:: Input data ::

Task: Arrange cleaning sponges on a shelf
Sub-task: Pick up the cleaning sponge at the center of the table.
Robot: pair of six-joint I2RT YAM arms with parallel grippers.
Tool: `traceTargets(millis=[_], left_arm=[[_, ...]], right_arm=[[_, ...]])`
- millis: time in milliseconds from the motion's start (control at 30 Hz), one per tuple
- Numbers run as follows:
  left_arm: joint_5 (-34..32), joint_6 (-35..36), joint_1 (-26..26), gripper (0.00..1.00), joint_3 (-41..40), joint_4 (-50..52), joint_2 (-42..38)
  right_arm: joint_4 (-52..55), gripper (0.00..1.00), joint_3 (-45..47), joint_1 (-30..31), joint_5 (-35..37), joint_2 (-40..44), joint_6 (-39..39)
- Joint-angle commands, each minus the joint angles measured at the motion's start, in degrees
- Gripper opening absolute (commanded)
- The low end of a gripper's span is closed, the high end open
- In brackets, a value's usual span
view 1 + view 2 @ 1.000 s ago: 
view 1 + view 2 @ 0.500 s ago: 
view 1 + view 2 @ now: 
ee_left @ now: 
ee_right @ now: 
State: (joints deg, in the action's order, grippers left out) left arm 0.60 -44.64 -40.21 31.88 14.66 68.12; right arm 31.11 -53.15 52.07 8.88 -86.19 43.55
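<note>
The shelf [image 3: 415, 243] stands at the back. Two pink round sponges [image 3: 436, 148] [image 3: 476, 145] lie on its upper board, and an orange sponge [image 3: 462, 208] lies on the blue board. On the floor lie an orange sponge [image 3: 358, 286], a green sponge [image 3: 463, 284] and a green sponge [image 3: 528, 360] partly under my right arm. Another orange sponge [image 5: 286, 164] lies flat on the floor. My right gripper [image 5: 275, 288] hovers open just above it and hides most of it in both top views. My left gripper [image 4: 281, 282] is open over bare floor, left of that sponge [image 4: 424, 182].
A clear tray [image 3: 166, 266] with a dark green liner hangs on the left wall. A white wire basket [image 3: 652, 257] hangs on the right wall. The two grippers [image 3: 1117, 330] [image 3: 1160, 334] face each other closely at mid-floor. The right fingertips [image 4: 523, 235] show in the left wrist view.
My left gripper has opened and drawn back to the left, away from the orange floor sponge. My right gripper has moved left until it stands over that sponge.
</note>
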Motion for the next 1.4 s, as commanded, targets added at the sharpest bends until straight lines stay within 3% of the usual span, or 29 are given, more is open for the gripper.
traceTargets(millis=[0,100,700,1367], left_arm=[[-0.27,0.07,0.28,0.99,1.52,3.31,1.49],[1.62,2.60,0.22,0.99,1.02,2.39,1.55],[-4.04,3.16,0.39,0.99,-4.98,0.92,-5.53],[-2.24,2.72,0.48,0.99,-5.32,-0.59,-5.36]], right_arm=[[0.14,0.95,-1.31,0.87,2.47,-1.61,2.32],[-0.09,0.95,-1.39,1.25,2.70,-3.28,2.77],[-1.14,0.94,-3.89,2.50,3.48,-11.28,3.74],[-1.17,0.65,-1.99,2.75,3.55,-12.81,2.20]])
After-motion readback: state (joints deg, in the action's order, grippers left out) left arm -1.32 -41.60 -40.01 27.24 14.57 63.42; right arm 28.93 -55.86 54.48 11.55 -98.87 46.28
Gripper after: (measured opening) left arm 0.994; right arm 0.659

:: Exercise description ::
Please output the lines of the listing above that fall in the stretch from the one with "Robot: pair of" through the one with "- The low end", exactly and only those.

:: Task output ::
Robot: pair of six-joint I2RT YAM arms with parallel grippers.
Tool: `traceTargets(millis=[_], left_arm=[[_, ...]], right_arm=[[_, ...]])`
- millis: time in milliseconds from the motion's start (control at 30 Hz), one per tuple
- Numbers run as follows:
  left_arm: joint_5 (-34..32), joint_6 (-35..36), joint_1 (-26..26), gripper (0.00..1.00), joint_3 (-41..40), joint_4 (-50..52), joint_2 (-42..38)
  right_arm: joint_4 (-52..55), gripper (0.00..1.00), joint_3 (-45..47), joint_1 (-30..31), joint_5 (-35..37), joint_2 (-40..44), joint_6 (-39..39)
- Joint-angle commands, each minus the joint angles measured at the motion's start, in degrees
- Gripper opening absolute (commanded)
- The low end of a gripper's span is closed, the high end open

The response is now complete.